● Task brief: In the listing that follows, how many lines hold the string "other"? Answer with the number only.
......
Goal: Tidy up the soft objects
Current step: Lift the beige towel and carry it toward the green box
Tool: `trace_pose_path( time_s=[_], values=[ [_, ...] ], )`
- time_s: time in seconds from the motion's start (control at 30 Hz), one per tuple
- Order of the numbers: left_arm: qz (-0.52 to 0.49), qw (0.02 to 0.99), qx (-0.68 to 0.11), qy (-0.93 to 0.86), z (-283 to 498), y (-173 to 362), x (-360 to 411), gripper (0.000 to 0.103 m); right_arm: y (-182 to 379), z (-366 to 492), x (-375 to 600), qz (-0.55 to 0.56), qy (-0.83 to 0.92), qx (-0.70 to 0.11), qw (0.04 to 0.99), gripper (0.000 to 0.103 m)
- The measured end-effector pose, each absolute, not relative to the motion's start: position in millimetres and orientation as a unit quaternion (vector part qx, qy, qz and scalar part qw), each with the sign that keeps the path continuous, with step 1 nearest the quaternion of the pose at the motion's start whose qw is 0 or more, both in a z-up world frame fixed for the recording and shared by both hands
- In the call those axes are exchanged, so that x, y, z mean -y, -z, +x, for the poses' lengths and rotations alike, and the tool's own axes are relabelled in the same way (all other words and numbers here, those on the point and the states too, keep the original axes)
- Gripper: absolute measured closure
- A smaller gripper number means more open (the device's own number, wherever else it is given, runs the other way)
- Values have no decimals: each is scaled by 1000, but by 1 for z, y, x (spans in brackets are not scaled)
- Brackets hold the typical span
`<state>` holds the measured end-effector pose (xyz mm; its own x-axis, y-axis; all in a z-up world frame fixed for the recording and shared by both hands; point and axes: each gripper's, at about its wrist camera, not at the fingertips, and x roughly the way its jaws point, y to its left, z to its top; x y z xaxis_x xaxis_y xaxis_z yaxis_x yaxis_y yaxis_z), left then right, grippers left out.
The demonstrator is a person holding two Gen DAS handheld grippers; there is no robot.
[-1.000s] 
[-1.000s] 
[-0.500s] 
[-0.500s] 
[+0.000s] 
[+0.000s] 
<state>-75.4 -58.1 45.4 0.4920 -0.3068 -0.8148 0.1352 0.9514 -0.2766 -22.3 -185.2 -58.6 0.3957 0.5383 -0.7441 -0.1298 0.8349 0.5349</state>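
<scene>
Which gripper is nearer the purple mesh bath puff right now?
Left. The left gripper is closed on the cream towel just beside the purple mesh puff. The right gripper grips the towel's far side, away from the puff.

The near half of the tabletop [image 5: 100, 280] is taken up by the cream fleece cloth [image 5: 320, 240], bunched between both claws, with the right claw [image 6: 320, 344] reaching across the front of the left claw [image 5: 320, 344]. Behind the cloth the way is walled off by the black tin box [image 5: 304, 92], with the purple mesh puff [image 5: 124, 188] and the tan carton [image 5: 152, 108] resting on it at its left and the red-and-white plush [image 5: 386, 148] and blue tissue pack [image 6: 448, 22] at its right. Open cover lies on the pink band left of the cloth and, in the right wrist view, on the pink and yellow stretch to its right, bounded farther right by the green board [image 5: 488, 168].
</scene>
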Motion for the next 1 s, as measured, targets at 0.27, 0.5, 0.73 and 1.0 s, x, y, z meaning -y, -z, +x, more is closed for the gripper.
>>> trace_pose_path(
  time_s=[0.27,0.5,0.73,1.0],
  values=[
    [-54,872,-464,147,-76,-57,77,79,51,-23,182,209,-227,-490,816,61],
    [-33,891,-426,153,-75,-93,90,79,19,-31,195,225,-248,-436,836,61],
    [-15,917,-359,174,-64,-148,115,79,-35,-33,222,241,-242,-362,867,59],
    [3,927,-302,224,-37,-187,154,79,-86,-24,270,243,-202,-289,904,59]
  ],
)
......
● Task answer: 2